▶ INFORMATION SHOWN

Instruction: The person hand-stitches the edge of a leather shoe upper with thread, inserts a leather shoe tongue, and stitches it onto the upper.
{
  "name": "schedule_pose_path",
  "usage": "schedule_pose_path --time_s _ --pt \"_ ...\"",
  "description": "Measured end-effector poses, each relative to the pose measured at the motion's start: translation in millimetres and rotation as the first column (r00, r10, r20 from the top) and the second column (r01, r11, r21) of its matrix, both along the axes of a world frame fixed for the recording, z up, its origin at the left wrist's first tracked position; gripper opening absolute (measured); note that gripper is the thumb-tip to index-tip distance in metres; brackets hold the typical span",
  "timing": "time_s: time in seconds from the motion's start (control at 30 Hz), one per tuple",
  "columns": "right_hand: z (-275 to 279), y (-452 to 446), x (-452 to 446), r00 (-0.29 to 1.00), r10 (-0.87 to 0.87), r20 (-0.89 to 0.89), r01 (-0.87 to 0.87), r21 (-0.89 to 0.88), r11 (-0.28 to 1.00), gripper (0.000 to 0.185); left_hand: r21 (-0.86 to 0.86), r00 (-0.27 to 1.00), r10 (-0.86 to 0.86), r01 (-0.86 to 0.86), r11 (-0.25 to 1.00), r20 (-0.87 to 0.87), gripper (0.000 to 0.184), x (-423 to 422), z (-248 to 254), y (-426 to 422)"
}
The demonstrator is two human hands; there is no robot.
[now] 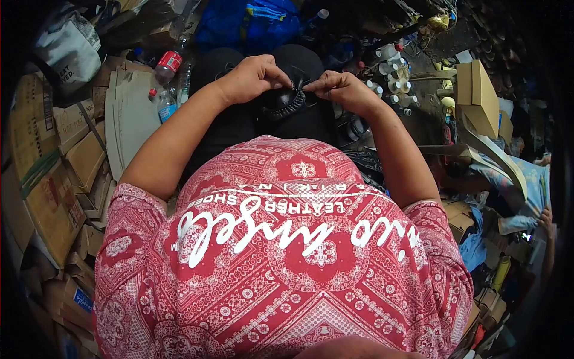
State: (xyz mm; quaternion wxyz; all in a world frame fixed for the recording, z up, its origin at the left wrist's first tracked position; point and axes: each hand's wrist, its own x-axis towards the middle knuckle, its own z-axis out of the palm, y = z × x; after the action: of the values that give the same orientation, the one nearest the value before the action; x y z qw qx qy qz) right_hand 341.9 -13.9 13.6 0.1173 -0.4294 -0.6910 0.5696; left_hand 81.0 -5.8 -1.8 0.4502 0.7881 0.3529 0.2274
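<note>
On my lap, over dark trousers, rests a black leather shoe (286,106) with a ridged, puckered seam curving along its near side. My left hand (254,79) pinches at its upper edge with thumb and forefinger. From the other side my right hand (342,90) also pinches there, its fingertips a short gap from the left ones. Whether a thin thread runs between the fingertips is too small to tell.
Plastic bottles, one with a red label (168,64), stand at left beside a pale curved board (133,119). Cardboard boxes (45,173) pile up further left. Several small white-capped bottles (396,84) and a tan box (478,93) are at right. Another person's arm (545,239) shows at far right.
</note>
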Motion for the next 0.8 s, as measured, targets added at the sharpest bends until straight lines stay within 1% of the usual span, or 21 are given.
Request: schedule_pose_path --time_s 0.07,0.1,0.17,0.27,0.4,0.47,0.63,0.7,0.73,0.77,0.8 --pt "-2 3 -1 1.0 0.001 -0.024 -0.001 -0.022 1.0 0.03 -0.106 1.0 -0.024 0.026 0.994 0.02 0.02 0 -2 4" --pt "-2 3 -1 0.999 0.0 -0.047 -0.002 -0.045 0.999 0.03 -0.102 1.0 -0.023 0.025 0.994 0.019 0.02 1 -2 4" --pt "-2 3 -2 0.999 0.012 -0.044 -0.013 -0.024 1.0 0.03 -0.164 0.999 -0.015 0.019 0.986 0.03 0.02 0 -2 5" --pt "-4 -1 0 0.999 0.006 -0.044 -0.006 0.0 1.0 0.029 -0.194 0.999 -0.01 0.018 0.981 0.043 0.021 -3 -3 1" --pt "-8 -7 3 0.998 -0.041 -0.05 0.04 -0.02 0.999 0.029 -0.163 1.0 -0.017 0.014 0.987 -0.015 0.023 -2 2 -2" --pt "-6 -9 4 0.998 -0.048 -0.05 0.047 -0.023 0.999 0.029 -0.103 0.999 -0.03 0.025 0.994 -0.042 0.022 -2 2 0" --pt "-7 -10 2 0.997 -0.063 -0.044 0.062 -0.029 0.998 0.029 -0.143 1.0 -0.018 0.015 0.99 -0.018 0.021 -3 -3 -1" --pt "-11 -12 0 0.997 -0.072 -0.042 0.074 0.055 0.996 0.031 -0.158 1.0 -0.013 0.012 0.987 -0.005 0.021 -1 -4 -3" --pt "-14 -12 -3 0.997 -0.072 -0.04 0.074 0.057 0.996 0.031 -0.151 1.0 0.027 -0.027 0.988 -0.002 0.02 -2 -7 -5" --pt "-17 -15 -4 0.993 -0.1 -0.065 0.105 0.083 0.991 0.031 -0.142 0.998 0.065 -0.064 0.988 -0.002 0.02 -1 -7 -7" --pt "-20 -19 -5 0.988 -0.129 -0.09 0.138 0.106 0.985 0.031 -0.14 0.998 0.062 -0.061 0.988 -0.004 0.02 1 -6 -10"
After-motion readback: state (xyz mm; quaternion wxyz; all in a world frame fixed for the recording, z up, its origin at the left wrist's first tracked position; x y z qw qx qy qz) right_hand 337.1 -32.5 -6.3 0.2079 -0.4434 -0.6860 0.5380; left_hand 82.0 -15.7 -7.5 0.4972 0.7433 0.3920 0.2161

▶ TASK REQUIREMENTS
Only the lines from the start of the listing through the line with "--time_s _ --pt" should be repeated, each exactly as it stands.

▶ RESULT OF THE TASK
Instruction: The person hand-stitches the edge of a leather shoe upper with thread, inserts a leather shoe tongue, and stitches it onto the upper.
{
  "name": "schedule_pose_path",
  "usage": "schedule_pose_path --time_s _ --pt \"_ ...\"",

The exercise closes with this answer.